United Nations special rapporteur on Toxic Wastes
- In office 1995–2004
- Preceded by: Position established
- Succeeded by: Okechukwu Ibeanu

United Nations Commission on Human Rights special rapporteur on Human Rights and the Environment
- In office 1989–1994

Personal details
- Born: Fatma Zohra Ksentini

= Fatma Zohra Ksentini =

Algerian politician

Fatma Zohra Ouhachi-Vesely (née Ksentini) is an Algerian woman who was the first United Nations special rapporteur on toxic wastes from 1995 to 2004. Prior to her position, she was a Special Rapporteur in the Sub-Commission on Prevention of Discrimination and Protection of Minorities from 1989 to 1994.

==Career==
Ksentini was part of the Sub-Commission on Prevention of Discrimination and Protection of Minorities when she was named special rapporteur on Human Rights and the Environment in 1989. For the United Nations Commission on Human Rights, she started a four-year investigation into environmental human rights in 1990. After completing her research in 1994, she submitted her findings and cosigned the Draft Declaration of Principles on Human Rights and the Environment.

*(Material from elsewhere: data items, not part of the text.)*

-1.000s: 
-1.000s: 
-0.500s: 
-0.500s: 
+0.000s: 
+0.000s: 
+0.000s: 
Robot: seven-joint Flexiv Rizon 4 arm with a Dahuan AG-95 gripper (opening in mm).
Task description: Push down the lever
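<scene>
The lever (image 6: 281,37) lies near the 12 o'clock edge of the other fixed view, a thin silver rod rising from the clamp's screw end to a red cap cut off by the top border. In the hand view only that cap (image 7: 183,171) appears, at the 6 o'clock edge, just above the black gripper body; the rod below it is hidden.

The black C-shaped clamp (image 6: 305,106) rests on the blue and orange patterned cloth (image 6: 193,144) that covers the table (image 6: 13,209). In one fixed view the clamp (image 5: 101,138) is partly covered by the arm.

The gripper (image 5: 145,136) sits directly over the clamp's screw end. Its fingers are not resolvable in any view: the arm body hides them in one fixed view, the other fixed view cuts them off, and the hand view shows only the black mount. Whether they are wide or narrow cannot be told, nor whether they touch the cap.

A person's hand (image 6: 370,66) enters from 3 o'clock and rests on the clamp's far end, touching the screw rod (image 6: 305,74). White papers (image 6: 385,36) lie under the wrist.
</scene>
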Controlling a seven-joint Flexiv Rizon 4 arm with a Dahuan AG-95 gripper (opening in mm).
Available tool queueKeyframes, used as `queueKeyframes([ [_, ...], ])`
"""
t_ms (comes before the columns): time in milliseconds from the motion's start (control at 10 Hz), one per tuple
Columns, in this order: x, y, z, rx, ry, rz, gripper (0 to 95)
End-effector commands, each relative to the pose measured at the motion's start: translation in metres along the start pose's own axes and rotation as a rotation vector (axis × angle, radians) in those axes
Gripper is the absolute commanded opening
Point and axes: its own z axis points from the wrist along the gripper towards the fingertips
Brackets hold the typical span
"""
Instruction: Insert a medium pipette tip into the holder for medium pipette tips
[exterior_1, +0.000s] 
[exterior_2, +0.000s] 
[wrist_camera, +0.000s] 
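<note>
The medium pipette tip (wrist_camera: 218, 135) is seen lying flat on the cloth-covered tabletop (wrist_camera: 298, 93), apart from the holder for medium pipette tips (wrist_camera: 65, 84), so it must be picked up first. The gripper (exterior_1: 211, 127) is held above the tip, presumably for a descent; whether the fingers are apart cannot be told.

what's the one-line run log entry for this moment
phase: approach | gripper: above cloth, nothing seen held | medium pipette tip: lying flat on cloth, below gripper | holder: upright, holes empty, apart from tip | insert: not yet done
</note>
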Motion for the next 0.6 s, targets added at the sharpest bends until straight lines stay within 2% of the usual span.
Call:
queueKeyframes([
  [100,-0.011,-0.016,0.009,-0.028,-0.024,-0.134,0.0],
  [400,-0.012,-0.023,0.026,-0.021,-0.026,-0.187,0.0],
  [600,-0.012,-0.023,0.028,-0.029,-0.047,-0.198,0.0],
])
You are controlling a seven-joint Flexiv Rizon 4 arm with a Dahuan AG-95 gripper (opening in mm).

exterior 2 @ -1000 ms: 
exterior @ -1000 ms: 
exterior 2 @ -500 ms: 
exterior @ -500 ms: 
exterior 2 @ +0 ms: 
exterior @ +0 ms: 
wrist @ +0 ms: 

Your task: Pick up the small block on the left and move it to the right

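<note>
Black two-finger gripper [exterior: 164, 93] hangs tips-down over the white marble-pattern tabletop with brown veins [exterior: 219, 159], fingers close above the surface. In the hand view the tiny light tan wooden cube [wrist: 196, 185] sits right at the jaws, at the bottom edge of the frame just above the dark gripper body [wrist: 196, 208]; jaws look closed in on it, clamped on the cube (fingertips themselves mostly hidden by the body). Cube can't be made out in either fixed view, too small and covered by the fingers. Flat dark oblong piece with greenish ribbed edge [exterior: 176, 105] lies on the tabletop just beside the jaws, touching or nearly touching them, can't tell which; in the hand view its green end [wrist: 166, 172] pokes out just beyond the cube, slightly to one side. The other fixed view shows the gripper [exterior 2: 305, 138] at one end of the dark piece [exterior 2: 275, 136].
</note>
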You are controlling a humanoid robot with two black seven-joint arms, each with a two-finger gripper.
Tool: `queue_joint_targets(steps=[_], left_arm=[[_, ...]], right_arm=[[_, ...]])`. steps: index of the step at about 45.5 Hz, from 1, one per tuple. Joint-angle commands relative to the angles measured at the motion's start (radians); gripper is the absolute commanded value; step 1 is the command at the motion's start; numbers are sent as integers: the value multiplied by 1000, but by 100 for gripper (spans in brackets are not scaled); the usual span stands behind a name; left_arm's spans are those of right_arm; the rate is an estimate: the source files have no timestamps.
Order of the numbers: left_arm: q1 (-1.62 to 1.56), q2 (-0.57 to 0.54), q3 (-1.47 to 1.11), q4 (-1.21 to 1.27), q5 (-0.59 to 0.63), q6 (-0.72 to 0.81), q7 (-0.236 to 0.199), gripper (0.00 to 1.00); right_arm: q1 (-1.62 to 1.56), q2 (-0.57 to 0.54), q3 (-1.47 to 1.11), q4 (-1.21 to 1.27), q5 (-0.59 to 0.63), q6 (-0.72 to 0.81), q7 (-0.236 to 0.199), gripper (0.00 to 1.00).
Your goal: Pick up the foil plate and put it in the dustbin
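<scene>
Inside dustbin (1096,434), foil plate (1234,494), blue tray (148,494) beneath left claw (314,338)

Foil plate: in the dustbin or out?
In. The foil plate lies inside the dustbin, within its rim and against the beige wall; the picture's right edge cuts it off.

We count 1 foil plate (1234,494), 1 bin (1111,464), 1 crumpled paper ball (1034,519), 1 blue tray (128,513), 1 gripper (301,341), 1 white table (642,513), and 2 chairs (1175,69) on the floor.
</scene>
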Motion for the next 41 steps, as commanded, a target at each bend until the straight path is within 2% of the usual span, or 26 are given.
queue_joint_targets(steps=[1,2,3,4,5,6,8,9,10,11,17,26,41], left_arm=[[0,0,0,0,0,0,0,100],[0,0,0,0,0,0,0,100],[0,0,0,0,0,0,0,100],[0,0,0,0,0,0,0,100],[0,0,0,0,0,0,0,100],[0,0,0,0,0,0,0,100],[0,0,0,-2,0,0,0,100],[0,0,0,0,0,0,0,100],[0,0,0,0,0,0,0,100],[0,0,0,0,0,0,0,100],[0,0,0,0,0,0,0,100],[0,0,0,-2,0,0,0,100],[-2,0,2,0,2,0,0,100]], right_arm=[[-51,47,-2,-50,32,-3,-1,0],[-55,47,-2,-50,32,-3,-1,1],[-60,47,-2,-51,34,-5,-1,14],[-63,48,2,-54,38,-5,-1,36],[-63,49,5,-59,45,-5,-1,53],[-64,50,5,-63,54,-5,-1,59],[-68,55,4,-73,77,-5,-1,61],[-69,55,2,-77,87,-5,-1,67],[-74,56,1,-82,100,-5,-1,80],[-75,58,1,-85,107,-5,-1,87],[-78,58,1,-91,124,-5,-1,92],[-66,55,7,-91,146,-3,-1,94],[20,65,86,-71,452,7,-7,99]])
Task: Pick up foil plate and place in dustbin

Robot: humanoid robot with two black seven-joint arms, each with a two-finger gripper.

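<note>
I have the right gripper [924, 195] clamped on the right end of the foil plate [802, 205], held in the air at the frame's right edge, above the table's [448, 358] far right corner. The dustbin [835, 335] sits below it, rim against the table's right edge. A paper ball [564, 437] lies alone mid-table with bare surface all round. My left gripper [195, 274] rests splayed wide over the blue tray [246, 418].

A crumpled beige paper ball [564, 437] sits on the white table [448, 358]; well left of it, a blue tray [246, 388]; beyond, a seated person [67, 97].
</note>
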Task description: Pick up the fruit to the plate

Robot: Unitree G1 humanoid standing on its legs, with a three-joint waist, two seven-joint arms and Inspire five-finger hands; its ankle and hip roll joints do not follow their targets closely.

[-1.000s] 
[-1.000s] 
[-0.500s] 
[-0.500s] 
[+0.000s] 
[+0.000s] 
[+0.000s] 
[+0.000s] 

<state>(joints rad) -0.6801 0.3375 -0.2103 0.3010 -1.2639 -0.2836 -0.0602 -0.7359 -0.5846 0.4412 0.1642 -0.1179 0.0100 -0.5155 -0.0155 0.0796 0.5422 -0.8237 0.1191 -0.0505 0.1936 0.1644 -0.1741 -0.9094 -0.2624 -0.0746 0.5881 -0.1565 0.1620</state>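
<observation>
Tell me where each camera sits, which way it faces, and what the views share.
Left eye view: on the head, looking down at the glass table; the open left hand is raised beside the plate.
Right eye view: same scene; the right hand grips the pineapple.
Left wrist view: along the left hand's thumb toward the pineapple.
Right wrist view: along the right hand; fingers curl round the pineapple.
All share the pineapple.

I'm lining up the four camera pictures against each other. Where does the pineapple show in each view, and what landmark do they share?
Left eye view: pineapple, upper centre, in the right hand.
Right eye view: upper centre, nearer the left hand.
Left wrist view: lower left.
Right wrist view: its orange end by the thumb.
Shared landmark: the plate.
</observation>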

In 1995, Ksentini became the United Nations Special Rapporteur on Toxic Wastes. During the beginning of her tenure, she gathered information on the health effects of disposing toxic wastes. After submitting her report in 1997, Ksentini criticized the Office of the United Nations High Commissioner for Human Rights for not providing her the necessary funding to conduct on the ground research. After being reappointed in 1998, Ksentini began developing proposals on the elimination of toxic waste disposals into developing countries. Her final term as Special Rapporteur started in 2001 and ended in 2004.

Outside of her work as Special Rapporetur, Ksentini was the chairwoman of the Working Group on Contemporary Forms of Slavery in 1991.

==Personal life==
Ksentini was married to a Mr. Ouhachi-Vesely.